La nomination d'un cabinet présidé par M. Gomez Becerra, et dont Mendizabal faisait partie comme ministre des fiances, mit le comble aux folies d'Espartero et à l'irritation des coalisés.

Lorsque, dans la séance du 20 mars, M. Becerra se présenta au congrès pour y donner connaissance de la liste des ministres, un tumulte effroyable s'éleva dans l'assemblée; le général Hoyos, son collègue dans le nouveau cabinet, était entré avec lui au congrès en costume militaire, sans avoir droit de siéger comme député: il fut contraint de quitter la salle; le nom de Mendizabal provoqua des manifestations encore plus sévères et qui témoignaient d'un profond mépris de l'assemblée pour l'homme qui était appelé à l'administration des finances. Le mot de voleur fut prononcé.

Il n'en fallait pas tant pour montrer au régent que tout gouvernement était impossible avec une pareille chambre, s'il persistait à suivre la route qu'il avait prise; et dans son aveuglement il croyait le devoir faire. Dès la veille, il avait été vivement blessé de ce que le président n'avait point levé la séance et de ce qu'il s'était par là prêté au vote des deux propositions qui l'avaient signalée. Le ministère jugea donc qu'il devait suspendre la session et ajourner les cortès jusqu'au 27 mai. Cette résolution, signée par M. Gomez Bercerra, ayant été communiquée le 19 au président du congrès par un lieutenant-colonel qui

l'avait appelé hors de la salle, le président ne pensa pas qu'elle eût un caractère assez officiel et ne consentit à la lire que le lendemain, sur l'exemple donné par le président du sénat. Sitôt que les députés en reçurent la nouvelle, M. Olozaga s'élança à la tribune et déclara que, pour remplir l'engagement qu'il avait contracté la veille devant la Chambre, il s'était démis de tous les emplois qu'il tenait du gouvernement. Quant à la forme dans laquelle l'ajournement des Cortès avait été communiqué aux représentants du pays, il ne croyait pas que le gouvernement eût eu le dessein de manquer aux pratiques parlementaires; l'oubli que l'on pouvait critiquer était l'effet du trouble qui agitait les conseillers du régent.

« Malheur! continuait M. Olozaga, malheur au pays qu'on livre à des esprits troubles! malheur au régent qui suivra des conseils de cette nature! car alors, comme le disait hier un journal du soir : « Que Dieu sauve la patrie et la reine!» (Tonnerre d'applaudissements.)

» Le grand conflit dans lequel le pays se trouve n'a d'autre cause que le refus du régent d'accéder à la destitution d'un homme.
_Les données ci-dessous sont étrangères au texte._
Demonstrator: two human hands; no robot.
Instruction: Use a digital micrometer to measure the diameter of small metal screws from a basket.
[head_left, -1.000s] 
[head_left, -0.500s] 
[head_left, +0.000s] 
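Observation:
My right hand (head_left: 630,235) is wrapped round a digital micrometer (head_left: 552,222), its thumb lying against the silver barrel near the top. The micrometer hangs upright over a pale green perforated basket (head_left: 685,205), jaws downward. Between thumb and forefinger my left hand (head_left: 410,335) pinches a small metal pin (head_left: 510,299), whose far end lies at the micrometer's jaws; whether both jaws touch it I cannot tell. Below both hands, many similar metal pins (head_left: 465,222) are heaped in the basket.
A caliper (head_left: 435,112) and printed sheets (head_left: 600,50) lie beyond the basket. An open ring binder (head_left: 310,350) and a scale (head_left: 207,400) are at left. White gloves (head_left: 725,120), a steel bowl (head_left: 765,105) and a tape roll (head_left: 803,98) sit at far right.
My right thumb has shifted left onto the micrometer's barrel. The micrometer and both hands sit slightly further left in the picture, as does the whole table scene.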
Le régent met en balance la nation entière avec un seul homme, et pourtant c'est du côté de celui-ci que le plateau a penché.

» M. le président ne put pas lever hier la séance; la toute-puissance du pays se serait déclarée contre cette détermination. Si la séance ne fut pas levée hier, c'est qu'il s'agissait de sauver la constitution et la liberté. La conduite tenue hier par le congrès est destinée à servir d'exemple aux assemblées politiques de tous les temps: Messieurs, Dieu sauve la patrie et la reine !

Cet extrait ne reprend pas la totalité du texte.